Who makes bathtub water dirty?
Dear editor,
Sonia Reid Strawn wrote in her letter to the editor of The Korea Times on Oct. 19 that “Korea surely can do better toward the day when the presence of a foreigner at a sauna is no longer seen as making ‘water in a bathtub dirty.’”
I’m not condoning the Busan bathhouse owner’s denial of an Uzbek-Korean’s entrance to her sauna house because the willing bather had a different skin color. But please hear this:
Pohang City in North Gyeongsang Province has a nice beach where the U.S. and Korean forces conduct landing exercise every year. A large number of U.S. soldiers are mobilized and they stay in a cantonment mostly made of tents, no showers.

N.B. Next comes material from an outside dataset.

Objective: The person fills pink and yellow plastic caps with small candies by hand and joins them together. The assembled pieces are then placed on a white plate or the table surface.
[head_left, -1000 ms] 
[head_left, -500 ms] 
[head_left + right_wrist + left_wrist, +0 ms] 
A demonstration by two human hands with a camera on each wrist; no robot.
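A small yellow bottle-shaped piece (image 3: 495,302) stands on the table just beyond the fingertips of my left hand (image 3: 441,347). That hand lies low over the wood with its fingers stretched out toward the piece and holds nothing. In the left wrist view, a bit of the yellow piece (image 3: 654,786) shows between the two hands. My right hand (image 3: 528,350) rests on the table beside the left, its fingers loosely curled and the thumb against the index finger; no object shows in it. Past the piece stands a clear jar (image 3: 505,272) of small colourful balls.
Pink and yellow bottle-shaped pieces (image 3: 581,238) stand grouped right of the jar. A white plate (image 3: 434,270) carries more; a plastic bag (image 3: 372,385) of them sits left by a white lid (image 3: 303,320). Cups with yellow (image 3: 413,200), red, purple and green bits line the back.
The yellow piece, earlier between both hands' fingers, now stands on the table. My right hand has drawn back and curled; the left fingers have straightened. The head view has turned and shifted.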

Years ago, I was in a bathtub of Pohang among other Korean male bathers enjoying the warmth of spa effects when two naked handsome young soldiers, with crew cuts, long legs, joyfully stepped into the fogged bathroom, holding a towel and soap each.
From top to toe one was white and the other was black. I’ve never seen such a beautifully contrasting sight of naked men. They knew how to adjust shower valves, took shower using their own soap, not touching the soaps complimentarily provided by the bathhouse.
Subtly using the corners of eyes, the native bathers in the tub were curiously anticipating for the two different skinned foreigners to join them. The soldiers carefully walked over to the rim of the large tub, suspiciously scanned the surface of smoking water. “Come on in, it’s not that hot,” I uttered unsolicited advice.
“Thank you, sir. But afraid we can’t,” answered the first one. “We’re told not to dip in the water, but only shower.” He was discreet enough not to say the water seems really dirty as was told. The local bathers murmured, “So they don’t want to bath with us and they didn’t even touch our soap,” and they all grinned.
Why don’t you visit to a bathhouse in Pohang when a joint military exercise is underway, you’d know who makes the water in a Pohang bathtub dirty.